Extracted data below:

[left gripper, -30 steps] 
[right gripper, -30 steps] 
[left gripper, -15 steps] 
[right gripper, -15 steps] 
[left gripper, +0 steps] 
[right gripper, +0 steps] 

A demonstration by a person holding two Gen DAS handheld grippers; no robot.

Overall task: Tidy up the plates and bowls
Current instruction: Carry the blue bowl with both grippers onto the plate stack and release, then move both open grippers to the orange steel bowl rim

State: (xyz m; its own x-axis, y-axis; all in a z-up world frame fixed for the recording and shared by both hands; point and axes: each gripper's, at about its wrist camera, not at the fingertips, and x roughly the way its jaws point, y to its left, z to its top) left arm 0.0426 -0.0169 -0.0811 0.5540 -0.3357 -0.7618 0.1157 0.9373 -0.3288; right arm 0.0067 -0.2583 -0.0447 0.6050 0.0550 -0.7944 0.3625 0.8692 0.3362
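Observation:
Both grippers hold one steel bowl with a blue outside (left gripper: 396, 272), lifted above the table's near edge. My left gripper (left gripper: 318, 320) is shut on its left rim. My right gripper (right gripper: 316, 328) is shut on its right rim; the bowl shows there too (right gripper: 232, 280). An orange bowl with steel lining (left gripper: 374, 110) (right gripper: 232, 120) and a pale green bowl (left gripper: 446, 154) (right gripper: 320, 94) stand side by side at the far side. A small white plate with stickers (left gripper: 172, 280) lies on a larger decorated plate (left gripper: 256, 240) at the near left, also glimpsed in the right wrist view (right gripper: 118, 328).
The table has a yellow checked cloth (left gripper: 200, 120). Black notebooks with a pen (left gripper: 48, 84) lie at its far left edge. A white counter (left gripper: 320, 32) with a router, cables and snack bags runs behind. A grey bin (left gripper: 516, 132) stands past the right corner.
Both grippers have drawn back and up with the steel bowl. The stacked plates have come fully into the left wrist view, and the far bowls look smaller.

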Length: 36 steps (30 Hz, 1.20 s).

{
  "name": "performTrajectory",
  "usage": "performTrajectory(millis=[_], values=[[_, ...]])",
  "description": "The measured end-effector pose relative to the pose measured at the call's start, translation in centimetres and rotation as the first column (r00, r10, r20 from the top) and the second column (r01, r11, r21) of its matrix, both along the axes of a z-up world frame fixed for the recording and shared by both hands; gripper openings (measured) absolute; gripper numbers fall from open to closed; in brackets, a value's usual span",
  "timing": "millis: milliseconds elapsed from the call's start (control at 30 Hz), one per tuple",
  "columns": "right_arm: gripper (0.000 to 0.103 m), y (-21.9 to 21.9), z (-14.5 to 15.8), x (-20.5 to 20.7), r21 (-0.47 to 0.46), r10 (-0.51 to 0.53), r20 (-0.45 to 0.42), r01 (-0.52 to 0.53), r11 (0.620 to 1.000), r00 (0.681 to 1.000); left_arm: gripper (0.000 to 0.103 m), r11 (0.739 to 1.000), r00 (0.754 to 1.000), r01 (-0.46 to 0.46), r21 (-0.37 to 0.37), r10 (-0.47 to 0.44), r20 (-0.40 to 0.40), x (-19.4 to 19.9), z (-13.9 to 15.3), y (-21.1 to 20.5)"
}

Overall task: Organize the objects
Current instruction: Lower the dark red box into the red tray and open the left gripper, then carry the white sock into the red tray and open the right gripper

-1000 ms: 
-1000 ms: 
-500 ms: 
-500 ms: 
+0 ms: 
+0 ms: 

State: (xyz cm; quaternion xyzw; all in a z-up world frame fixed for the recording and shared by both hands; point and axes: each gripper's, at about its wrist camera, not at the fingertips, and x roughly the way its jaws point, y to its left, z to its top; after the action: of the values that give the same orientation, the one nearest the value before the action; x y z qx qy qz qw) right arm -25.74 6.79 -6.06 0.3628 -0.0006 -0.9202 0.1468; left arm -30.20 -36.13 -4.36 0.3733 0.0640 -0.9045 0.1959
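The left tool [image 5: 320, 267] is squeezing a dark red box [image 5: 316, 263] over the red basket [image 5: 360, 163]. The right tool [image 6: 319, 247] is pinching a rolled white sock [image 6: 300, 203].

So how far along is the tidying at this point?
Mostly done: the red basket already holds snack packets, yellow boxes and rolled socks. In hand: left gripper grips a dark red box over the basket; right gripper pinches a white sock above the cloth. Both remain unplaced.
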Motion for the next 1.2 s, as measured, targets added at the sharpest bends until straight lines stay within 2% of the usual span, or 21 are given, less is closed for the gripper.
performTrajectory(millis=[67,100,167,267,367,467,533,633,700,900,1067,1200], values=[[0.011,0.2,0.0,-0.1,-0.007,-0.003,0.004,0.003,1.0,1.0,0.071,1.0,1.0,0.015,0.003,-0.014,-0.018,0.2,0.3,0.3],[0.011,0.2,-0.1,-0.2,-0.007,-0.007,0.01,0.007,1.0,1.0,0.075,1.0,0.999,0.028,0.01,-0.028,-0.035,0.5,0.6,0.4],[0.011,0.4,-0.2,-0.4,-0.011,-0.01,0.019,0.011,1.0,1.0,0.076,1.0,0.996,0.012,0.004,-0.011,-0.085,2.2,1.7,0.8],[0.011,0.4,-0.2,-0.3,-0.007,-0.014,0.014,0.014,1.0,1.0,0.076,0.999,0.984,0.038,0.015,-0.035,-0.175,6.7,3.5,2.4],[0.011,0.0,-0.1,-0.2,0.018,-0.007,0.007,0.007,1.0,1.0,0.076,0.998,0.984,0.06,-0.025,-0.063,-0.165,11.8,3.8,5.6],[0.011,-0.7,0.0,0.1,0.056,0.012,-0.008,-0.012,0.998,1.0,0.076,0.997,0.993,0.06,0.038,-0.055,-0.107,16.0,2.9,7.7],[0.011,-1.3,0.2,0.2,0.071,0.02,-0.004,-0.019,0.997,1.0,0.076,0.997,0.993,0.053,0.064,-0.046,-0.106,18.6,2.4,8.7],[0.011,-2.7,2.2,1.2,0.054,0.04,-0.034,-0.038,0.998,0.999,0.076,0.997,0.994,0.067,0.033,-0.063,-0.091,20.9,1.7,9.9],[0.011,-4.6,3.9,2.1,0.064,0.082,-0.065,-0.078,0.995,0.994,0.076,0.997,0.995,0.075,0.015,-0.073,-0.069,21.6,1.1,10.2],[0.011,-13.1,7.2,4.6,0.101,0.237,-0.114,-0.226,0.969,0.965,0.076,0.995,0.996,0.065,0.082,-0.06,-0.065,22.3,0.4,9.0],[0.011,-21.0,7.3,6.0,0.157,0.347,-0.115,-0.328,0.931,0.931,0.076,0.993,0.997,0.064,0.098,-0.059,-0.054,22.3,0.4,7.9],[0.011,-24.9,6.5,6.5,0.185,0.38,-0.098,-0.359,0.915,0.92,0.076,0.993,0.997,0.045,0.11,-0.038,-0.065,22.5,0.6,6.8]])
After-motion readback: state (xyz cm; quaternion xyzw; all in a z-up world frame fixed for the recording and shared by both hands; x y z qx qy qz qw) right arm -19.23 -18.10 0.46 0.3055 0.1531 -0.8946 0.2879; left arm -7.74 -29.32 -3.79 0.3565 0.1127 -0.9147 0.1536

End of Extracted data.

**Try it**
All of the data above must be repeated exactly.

**Answer box**
[left gripper, -30 steps] 
[right gripper, -30 steps] 
[left gripper, -15 steps] 
[right gripper, -15 steps] 
[left gripper, +0 steps] 
[right gripper, +0 steps] 

A demonstration by a person holding two Gen DAS handheld grippers; no robot.

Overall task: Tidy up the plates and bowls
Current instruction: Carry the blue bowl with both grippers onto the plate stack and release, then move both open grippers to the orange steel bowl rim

State: (xyz m; its own x-axis, y-axis; all in a z-up world frame fixed for the recording and shared by both hands; point and axes: each gripper's, at about its wrist camera, not at the fingertips, and x roughly the way its jaws point, y to its left, z to its top) left arm 0.0426 -0.0169 -0.0811 0.5540 -0.3357 -0.7618 0.1157 0.9373 -0.3288; right arm 0.0067 -0.2583 -0.0447 0.6050 0.0550 -0.7944 0.3625 0.8692 0.3362
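Observation:
Both grippers hold one steel bowl with a blue outside (left gripper: 396, 272), lifted above the table's near edge. My left gripper (left gripper: 318, 320) is shut on its left rim. My right gripper (right gripper: 316, 328) is shut on its right rim; the bowl shows there too (right gripper: 232, 280). An orange bowl with steel lining (left gripper: 374, 110) (right gripper: 232, 120) and a pale green bowl (left gripper: 446, 154) (right gripper: 320, 94) stand side by side at the far side. A small white plate with stickers (left gripper: 172, 280) lies on a larger decorated plate (left gripper: 256, 240) at the near left, also glimpsed in the right wrist view (right gripper: 118, 328).
The table has a yellow checked cloth (left gripper: 200, 120). Black notebooks with a pen (left gripper: 48, 84) lie at its far left edge. A white counter (left gripper: 320, 32) with a router, cables and snack bags runs behind. A grey bin (left gripper: 516, 132) stands past the right corner.
Both grippers have drawn back and up with the steel bowl. The stacked plates have come fully into the left wrist view, and the far bowls look smaller.
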
Length: 36 steps (30 Hz, 1.20 s).

{
  "name": "performTrajectory",
  "usage": "performTrajectory(millis=[_], values=[[_, ...]])",
  "description": "The measured end-effector pose relative to the pose measured at the call's start, translation in centimetres and rotation as the first column (r00, r10, r20 from the top) and the second column (r01, r11, r21) of its matrix, both along the axes of a z-up world frame fixed for the recording and shared by both hands; gripper openings (measured) absolute; gripper numbers fall from open to closed; in brackets, a value's usual span",
  "timing": "millis: milliseconds elapsed from the call's start (control at 30 Hz), one per tuple",
  "columns": "right_arm: gripper (0.000 to 0.103 m), y (-21.9 to 21.9), z (-14.5 to 15.8), x (-20.5 to 20.7), r21 (-0.47 to 0.46), r10 (-0.51 to 0.53), r20 (-0.45 to 0.42), r01 (-0.52 to 0.53), r11 (0.620 to 1.000), r00 (0.681 to 1.000); left_arm: gripper (0.000 to 0.103 m), r11 (0.739 to 1.000), r00 (0.754 to 1.000), r01 (-0.46 to 0.46), r21 (-0.37 to 0.37), r10 (-0.47 to 0.44), r20 (-0.40 to 0.40), x (-19.4 to 19.9), z (-13.9 to 15.3), y (-21.1 to 20.5)"
}

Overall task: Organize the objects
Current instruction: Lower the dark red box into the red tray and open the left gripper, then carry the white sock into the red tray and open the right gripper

-1000 ms: 
-1000 ms: 
-500 ms: 
-500 ms: 
+0 ms: 
+0 ms: 

State: (xyz cm; quaternion xyzw; all in a z-up world frame fixed for the recording and shared by both hands; point and axes: each gripper's, at about its wrist camera, not at the fingertips, and x roughly the way its jaws point, y to its left, z to its top; after the action: of the values that give the same orientation, the one nearest the value before the action; x y z qx qy qz qw) right arm -25.74 6.79 -6.06 0.3628 -0.0006 -0.9202 0.1468; left arm -30.20 -36.13 -4.36 0.3733 0.0640 -0.9045 0.1959
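The left tool [image 5: 320, 267] is squeezing a dark red box [image 5: 316, 263] over the red basket [image 5: 360, 163]. The right tool [image 6: 319, 247] is pinching a rolled white sock [image 6: 300, 203].

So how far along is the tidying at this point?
Mostly done: the red basket already holds snack packets, yellow boxes and rolled socks. In hand: left gripper grips a dark red box over the basket; right gripper pinches a white sock above the cloth. Both remain unplaced.
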Motion for the next 1.2 s, as measured, targets added at the sharpest bends until straight lines stay within 2% of the usual span, or 21 are given, less is closed for the gripper.
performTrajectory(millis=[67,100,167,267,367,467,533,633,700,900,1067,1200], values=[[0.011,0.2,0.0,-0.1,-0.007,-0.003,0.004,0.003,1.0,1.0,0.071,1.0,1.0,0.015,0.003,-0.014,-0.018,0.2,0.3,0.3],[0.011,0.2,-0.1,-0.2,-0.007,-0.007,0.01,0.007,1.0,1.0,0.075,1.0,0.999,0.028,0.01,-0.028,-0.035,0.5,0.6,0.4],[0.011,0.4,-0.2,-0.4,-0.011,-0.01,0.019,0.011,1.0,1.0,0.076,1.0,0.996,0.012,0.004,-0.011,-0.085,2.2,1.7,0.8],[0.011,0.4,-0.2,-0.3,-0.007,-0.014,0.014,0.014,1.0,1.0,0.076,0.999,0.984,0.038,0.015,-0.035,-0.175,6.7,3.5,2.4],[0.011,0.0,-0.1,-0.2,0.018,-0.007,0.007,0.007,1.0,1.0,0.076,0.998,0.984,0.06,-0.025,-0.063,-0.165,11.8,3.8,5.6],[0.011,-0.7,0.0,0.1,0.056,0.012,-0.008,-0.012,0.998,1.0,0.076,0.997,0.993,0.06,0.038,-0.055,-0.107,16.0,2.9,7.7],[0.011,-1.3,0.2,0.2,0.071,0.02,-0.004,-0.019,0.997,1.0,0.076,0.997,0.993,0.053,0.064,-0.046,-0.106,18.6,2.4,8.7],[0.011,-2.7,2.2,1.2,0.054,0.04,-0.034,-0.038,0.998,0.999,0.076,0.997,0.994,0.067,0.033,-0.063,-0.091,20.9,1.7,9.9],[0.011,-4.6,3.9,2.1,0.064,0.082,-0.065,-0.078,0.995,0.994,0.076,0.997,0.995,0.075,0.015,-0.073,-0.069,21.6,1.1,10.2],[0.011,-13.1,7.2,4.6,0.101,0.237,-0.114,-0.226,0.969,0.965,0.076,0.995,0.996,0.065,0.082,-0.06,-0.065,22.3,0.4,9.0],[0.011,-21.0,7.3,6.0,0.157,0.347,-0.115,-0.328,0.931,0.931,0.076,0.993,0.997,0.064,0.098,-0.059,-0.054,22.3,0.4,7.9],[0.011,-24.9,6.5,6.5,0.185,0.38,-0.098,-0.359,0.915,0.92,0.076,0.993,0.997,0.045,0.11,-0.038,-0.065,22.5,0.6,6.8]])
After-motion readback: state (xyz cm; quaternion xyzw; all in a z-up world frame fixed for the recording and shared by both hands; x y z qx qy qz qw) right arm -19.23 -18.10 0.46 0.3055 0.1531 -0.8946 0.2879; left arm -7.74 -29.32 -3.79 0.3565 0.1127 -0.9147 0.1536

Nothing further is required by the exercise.